I liked this one. This makes the second Fletch book that's also Mcdonald skewering some scene like he did with newspaper reporters in Fletch's Fortune. I like to believe this book was informed by his experiences around the Fletch movie getting made. Maybe that's not the case at all, just me projecting, but I like the idea. It also makes for a nicely contained mystery in the form of a rented house on Key West where all the talent from the movie flock once the murder happens and the production is put on hold. From my dissatisfaction with the previous book I'm realizing just how hard it is to come up with situation after situation where A) it makes sense that Fletch is there, B) a murder happens, and C) the book is also a comment about something else like the film industry or reporters or whatever. And all that's just the setting, there's still a murder mystery to craft on top of it.

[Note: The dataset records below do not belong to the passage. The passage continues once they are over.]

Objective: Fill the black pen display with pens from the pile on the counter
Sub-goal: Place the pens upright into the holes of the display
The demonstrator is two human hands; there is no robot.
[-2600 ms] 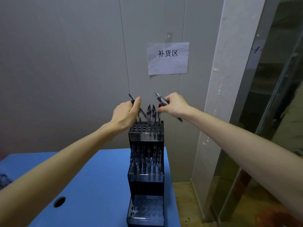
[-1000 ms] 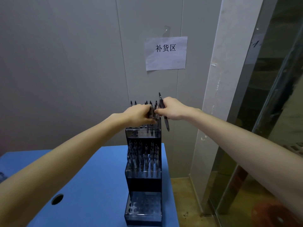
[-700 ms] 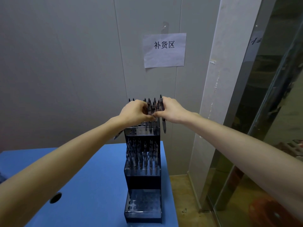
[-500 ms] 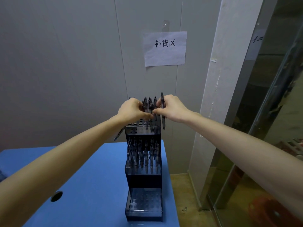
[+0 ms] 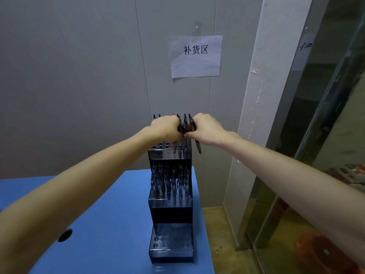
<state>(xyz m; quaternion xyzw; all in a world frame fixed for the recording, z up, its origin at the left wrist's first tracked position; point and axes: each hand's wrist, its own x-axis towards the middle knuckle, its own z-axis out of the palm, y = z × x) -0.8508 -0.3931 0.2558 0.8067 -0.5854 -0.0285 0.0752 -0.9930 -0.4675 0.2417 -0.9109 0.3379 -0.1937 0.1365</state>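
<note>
- The left hand (image 5: 165, 128) is curled over the top tier of the black pen display (image 5: 170, 210), fingers closed on a pen among those already standing there; the pen itself is mostly hidden under the knuckles. The likely slip is the tip missing its hole and skidding on the perforated plate, because the hand blocks the person's own view of it.
- The left forearm stretches long and low over the blue counter (image 5: 102, 224), so a dropped elbow could bump the display's middle tier and rattle the pens in it.
- The display stands at the counter's right edge, tall and narrow. Both hands bearing on its top could tip it toward the floor on that side.
- The right hand (image 5: 206, 128) nearly meets the left above the display and grips a spare pen (image 5: 198, 146) whose tip hangs down outside the display's right wall. Crowded knuckles could knock standing pens askew, or the spare could slide free and fall to the floor.
- The bottom tier looks empty; the pile of pens is not in view.
</note>
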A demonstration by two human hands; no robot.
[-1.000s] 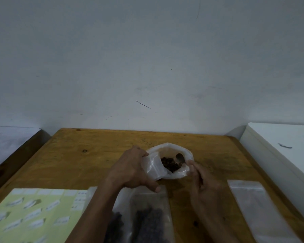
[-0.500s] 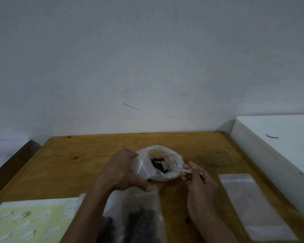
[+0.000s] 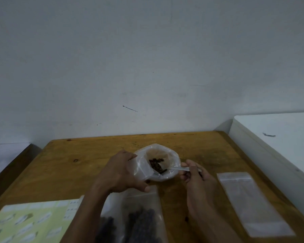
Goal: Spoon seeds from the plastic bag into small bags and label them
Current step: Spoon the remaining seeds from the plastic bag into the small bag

In the last book, the character of Moxie was a bit odd. I liked her a lot more here, maybe because we also meet her father which I pictured somewhere between Richard Harris and Orson Welles. Fletch is also not 100% ahead of everyone here - similar to Confess, Fletch - which makes him a tiny bit more believable at the trade-off where I think this is Fletch's most passive book. I guess he didn't do much in Fletch's Fortune either but he was listening in on everyone's rooms and putting a plan together for the CIA. Here he's mainly sitting around once everyone gets to Key West. But I don't really see that as a negative, just more human.

I've also noticed the prose style has kind of flattened out as well. No more huge passages of unattributed dialogue. By book 5 we're reading for the same reason I read Michael Connelly or whatever. We just want to hang out with Fletch more. And why not? It's quite a fun hang.